- **YOUR ASSIGNMENT**
Given the material below, return only the lines starting at the line with "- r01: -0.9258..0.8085" and ending at the line with "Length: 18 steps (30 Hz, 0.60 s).", exactly as they appear.

__________________________________________________

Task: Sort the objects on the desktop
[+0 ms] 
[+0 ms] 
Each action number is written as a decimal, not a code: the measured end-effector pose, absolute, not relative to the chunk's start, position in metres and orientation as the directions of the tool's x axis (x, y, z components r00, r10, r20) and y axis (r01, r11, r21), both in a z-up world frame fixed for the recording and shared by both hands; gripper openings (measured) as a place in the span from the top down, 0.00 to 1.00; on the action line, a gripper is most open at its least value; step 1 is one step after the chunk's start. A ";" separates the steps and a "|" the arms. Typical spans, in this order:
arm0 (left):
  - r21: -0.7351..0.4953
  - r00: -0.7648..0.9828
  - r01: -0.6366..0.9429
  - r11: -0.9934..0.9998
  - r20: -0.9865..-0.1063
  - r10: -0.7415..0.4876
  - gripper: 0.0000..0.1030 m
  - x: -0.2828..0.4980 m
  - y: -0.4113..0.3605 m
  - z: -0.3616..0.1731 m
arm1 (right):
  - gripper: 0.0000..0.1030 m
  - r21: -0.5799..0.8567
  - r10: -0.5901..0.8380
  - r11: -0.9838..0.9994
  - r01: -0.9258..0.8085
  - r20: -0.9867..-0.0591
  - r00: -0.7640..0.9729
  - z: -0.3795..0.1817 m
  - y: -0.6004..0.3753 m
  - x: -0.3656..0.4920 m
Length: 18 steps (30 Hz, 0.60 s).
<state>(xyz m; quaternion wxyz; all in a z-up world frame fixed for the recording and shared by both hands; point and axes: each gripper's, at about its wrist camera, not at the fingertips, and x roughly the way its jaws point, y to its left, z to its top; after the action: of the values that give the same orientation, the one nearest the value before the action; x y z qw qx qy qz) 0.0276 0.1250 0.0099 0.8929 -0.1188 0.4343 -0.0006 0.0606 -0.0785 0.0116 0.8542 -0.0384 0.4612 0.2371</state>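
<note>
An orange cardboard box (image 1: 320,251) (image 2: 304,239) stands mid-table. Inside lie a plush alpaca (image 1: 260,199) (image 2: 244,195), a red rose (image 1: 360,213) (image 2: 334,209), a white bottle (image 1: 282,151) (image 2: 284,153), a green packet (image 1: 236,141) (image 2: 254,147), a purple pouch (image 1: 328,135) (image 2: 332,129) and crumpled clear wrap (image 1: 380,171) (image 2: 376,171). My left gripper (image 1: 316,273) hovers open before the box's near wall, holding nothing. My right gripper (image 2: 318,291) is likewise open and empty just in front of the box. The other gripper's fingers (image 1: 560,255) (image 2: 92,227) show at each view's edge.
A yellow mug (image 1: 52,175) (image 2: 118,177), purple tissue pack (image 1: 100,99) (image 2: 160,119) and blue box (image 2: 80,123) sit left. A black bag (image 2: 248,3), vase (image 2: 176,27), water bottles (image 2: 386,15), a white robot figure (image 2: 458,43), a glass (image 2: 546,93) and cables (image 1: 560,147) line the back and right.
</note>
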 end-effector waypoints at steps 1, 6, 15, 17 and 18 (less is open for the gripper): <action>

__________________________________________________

- **RESPONSE AREA**
  - r01: -0.9258..0.8085
  - r20: -0.9867..-0.0591
  - r00: -0.7640..0.9729
  - z: -0.3795..0.1817 m
  - y: -0.6004..0.3753 m
  - x: -0.3656..0.4920 m
Length: 18 steps (30 Hz, 0.60 s).

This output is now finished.